The SRA's proposal is that the length of time that firms can stay in the ARP be reduced from 12 months to just six. This should reduce the cost to insurers. Firms will also have to work quicker and harder to turn themselves around if they want to stay open for business.
The Law Society has set out its own proposals: in an attempt to reduce the burden on insurers and to encourage more meaningful steps to recovery for the firms in question, it is suggesting that no ARP be offered at all. In the alternative, the society proposes that if insurers are not willing to renew for a particular firm, then an extended three-month grace period is provided during which the firm can either seek alternative cover or explore merger or takeover with another firm.
Should the firm fail to find a satisfactory option within the three months then they will be forced to close their doors and the insurer will remain on the hook for the mandatory run-off cover. Under this system, insurers would at least only be insuring firms they originally chose to cover.
From 6 October 2011 non-lawyers will be able to fully own or invest in law firms. Insurers are presently able to take comfort that all insured law firms are owned and managed by practising lawyers with a vested interest in the risk management of the firm. After 6 October, insurers may find themselves insuring a firm which, during the term of a policy, becomes part of a more complicated corporate structure, whose proprietors and stakeholders are too diverse to nurture a risk-conscious approach. The SRA's proposed changes also mean there is nothing to prevent insurers from setting a condition that cover will cease if a firm accepts outside funding, or some other similar defined event occurs, undermining the firm's insurance coverage commitments to its clients.
Evolution not revolution
The introduction of these alternative business structures is likely to be an evolution rather than a revolution. High street firms are expected to be first affected, with prospective takeovers and conglomeration by enterprises enriched by economies of scale taking over the mainstream areas of legal work. This will leave the more rarefied work to be carried out, at greater expense if at all, by a rump of specialised practices. Larger firms may also be ripe for outside investors, especially those with high shares of specialised markets.

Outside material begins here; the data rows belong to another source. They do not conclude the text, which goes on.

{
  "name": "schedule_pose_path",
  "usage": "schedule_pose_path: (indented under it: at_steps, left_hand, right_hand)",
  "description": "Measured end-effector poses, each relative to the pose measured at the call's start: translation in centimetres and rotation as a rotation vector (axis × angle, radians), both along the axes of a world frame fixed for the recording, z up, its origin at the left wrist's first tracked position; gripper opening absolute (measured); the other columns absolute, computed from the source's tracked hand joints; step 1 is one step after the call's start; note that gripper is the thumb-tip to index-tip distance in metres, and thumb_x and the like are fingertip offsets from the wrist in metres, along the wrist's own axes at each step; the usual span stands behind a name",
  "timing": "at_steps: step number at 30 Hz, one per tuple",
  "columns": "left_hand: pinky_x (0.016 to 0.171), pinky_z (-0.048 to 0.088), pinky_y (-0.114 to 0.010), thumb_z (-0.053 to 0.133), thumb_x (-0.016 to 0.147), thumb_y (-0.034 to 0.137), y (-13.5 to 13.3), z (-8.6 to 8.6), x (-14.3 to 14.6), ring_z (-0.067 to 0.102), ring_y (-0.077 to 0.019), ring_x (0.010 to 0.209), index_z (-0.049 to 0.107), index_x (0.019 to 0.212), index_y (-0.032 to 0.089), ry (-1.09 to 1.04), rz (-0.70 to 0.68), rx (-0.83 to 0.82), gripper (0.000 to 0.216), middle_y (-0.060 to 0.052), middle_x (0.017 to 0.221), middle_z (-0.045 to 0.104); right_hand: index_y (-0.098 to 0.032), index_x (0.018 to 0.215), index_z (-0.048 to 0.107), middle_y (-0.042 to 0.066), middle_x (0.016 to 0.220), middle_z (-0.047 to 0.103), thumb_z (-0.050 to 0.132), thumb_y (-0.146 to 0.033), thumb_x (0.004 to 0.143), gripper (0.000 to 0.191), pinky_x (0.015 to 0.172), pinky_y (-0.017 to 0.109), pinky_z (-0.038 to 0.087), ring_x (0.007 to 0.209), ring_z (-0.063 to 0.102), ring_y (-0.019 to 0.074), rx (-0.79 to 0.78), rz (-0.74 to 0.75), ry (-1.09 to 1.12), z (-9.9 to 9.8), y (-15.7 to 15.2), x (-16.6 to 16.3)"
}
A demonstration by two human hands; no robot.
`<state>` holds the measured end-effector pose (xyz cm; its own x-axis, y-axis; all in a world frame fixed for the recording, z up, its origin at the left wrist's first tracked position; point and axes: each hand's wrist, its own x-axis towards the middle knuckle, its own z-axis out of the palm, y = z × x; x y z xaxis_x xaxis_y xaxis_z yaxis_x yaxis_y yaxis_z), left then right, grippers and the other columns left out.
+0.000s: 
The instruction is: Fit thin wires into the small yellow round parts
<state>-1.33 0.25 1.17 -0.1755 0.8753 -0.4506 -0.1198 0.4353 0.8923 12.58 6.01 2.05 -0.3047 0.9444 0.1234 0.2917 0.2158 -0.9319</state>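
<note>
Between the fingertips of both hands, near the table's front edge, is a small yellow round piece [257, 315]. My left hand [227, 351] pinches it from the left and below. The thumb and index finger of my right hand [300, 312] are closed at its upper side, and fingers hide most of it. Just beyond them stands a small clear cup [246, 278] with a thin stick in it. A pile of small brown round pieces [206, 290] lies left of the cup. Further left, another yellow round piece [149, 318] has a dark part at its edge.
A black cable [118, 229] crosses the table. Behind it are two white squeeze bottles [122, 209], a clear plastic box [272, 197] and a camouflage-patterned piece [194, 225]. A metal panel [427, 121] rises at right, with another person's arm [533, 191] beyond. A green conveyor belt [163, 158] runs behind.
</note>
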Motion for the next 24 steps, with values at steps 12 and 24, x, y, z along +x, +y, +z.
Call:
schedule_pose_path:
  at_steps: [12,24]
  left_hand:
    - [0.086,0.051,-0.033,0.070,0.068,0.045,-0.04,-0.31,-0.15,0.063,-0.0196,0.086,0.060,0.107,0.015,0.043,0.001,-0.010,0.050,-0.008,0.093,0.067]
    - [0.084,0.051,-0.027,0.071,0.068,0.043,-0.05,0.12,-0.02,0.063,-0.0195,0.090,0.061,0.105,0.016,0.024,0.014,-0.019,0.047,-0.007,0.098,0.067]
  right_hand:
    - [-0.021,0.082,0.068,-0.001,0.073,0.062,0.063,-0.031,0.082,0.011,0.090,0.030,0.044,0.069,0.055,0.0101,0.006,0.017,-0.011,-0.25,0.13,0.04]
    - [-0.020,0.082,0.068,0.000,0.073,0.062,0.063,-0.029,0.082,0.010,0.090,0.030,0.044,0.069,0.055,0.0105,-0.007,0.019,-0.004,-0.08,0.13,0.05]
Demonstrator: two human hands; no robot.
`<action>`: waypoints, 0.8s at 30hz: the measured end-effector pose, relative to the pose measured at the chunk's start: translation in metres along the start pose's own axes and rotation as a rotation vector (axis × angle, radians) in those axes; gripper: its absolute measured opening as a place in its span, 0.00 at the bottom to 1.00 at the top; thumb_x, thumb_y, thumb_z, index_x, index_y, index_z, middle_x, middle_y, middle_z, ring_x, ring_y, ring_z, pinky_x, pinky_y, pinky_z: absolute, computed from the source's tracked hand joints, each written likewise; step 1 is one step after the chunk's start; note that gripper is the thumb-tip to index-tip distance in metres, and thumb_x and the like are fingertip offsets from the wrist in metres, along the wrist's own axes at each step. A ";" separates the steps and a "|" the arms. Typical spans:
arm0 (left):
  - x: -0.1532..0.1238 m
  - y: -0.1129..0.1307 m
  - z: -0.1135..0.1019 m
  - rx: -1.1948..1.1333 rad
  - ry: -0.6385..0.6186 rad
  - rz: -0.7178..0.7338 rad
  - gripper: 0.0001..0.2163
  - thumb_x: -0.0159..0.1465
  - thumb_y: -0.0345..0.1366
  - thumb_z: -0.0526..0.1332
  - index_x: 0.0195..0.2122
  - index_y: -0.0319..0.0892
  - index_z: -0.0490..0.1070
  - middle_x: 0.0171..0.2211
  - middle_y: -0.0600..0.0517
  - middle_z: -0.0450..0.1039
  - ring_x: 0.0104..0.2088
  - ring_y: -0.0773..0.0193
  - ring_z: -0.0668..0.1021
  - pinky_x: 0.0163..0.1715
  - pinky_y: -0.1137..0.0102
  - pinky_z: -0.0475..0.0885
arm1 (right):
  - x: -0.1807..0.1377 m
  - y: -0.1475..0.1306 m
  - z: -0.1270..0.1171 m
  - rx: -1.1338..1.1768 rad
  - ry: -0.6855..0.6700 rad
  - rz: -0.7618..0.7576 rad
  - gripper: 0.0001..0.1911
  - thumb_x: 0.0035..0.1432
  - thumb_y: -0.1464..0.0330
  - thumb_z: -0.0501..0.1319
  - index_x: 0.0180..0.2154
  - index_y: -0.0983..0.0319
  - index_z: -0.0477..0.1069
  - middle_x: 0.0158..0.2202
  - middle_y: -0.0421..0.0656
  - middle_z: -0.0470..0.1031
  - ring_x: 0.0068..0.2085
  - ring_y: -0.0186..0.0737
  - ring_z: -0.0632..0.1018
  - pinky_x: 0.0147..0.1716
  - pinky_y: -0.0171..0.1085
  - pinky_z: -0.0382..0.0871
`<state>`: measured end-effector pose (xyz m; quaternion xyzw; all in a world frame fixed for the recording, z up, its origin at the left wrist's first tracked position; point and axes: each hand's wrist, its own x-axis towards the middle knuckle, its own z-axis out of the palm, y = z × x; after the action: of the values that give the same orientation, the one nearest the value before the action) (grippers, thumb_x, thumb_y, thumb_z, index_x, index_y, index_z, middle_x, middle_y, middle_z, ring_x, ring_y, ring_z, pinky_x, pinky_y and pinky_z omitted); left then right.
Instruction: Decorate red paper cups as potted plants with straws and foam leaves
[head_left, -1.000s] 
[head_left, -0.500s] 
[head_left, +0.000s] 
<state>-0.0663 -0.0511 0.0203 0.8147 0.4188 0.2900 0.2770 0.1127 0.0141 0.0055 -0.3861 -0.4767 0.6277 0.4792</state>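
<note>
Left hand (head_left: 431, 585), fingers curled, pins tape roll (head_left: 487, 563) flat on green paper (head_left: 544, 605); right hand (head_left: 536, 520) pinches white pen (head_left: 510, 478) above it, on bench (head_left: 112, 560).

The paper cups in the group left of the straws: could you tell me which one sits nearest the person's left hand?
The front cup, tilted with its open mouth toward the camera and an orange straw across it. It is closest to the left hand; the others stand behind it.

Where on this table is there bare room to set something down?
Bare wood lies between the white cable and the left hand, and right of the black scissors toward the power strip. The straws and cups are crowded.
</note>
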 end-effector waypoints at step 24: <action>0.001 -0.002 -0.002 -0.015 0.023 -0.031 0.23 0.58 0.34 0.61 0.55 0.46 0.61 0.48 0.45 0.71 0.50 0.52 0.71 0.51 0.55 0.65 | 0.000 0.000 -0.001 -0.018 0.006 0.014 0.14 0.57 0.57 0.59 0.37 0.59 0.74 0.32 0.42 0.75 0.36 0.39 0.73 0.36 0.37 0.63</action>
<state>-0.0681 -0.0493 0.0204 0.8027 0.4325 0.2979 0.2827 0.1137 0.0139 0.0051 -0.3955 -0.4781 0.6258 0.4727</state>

Regulation of the profession is also changing to an outcomes-focused approach. The emphasis is on meeting a required level of performance or outcome rather than adhering to a prescriptive procedure. A new practice handbook is in preparation for adoption by the profession from October 2011. This is likely to be more broadly drafted than current codes, effectively to reduce or replace restrictions and prohibitions of behaviours, by instead putting firms on their mettle to avoid unhappy results. There is some concern that these wider parameters will expand their risks of service complaints and liability claims.
The SRA's consultation period closed on 28 February. There are numerous amendments proposed, many of them contentious and the debate regarding the future of the ARP is unlikely to be resolved in time for this year's renewal. With so much uncertainty for law firms' insurers, it is expected that October 2011 will be another difficult renewal. In the longer term, insurers may get a better deal; but will they want to weather the storm in the meantime?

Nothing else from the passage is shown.